Sometimes, Halloween Is Just About the Costumes and Candy

As a kid, my parents encouraged us to make our own Halloween costumes, and rarely would allow the store-bought plastic ones. The only store costume I ever had was a Darth Vader costume. Otherwise, I was a race car driver and a wizard and all sorts of things. My favorite was probably the year I was an old-school radio, wearing a huge box decorated with wood-grained shelf paper. It made for a long evening, but it was worth it.

I remember the Halloween parades at elementary and middle school. I also remember the one year we were all forbidden from trick or treating because of the Tylenol scare. And I remember the year my own kids had their Halloween delayed a week because of the damage from Hurricane Sandy.

I get that the world is growing more and more politically correct. I get that schools are having to make tough decisions about what can and should be part of the instructional day. I get that candy and sugary parties are no longer welcome in our schools. And I realize that Halloween doesn’t rank up there on the school priority list these days. So I can understand, as the New Haven Register reports, that some schools are looking to do away entirely with celebrating Halloween and having those beloved costume parades of my childhood.

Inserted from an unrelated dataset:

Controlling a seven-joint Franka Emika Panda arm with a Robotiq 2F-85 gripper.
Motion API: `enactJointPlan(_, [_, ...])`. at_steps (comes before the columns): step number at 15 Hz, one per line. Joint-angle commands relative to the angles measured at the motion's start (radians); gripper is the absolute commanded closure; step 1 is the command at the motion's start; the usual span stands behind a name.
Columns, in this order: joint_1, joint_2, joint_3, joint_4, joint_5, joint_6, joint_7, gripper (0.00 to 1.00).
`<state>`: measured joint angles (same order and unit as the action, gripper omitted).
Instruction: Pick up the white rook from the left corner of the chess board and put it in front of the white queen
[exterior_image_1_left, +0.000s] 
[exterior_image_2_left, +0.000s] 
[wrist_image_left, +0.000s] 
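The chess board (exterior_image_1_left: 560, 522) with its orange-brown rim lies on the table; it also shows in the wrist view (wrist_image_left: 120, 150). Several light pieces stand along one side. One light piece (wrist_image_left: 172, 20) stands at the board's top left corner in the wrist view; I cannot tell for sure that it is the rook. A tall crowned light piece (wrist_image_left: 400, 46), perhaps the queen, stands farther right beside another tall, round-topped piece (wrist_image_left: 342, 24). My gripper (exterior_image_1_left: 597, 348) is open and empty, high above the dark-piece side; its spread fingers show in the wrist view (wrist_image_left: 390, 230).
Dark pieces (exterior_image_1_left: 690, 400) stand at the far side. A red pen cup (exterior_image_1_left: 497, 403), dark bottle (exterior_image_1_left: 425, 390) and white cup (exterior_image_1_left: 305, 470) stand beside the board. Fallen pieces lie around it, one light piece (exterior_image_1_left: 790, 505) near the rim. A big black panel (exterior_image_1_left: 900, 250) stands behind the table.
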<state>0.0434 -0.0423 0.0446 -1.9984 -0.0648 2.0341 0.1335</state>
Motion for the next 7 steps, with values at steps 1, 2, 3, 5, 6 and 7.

But to ban because it discriminates against low-income students? To ban because of fear of nut allergies? Or to ban because a secular holiday has “religious overtones?” Seriously?

Perhaps my favorite, or most disheartening, quote from the New Haven Register story is that one school district in Washington State did away with Halloween celebrations “because children dressed in costumes might often real witches.”

The spokeswoman from Puyallup, Washington even went so far as to say, “Witches with pointy noses and things like that are not respective symbols of the Wiccan religion and so we want to be respectful of that.”

How can we lament our kids losing their childhoods because we are so focused on testing and student achievement in the schools, while at the same time stripping kids of the joys of something as simple as Halloween, fearing it may be offensive to the Wiccan religion? Would it be acceptable to dress as Glenda the Good Witch, rather than the Wicked Witch?

Eduflack can look at Halloween costumes and see priest costumes and Pope costumes and even “sexy nun” costumes, and not feel that my Catholic religion is threatened. While I may wonder why someone would want to dress as a sexy nun, doing so isn’t an affront to my religion. It is Halloween.

We need to let kids be kids. On October 31st, the Eduflack household will be handing out full-sized candy bars to any kid who shows up at our door in costume. Extra treats go to those have a particularly creative, homemade costume. The day before, I will be at the edu-daughter’s elementary school to see their costume parade. And I will do it with a smile on my face, and a few fun-sized Snickers in my pocket.

Yes, sometimes Halloween is really just about the costumes and the candy. It doesn’t have to be more than that.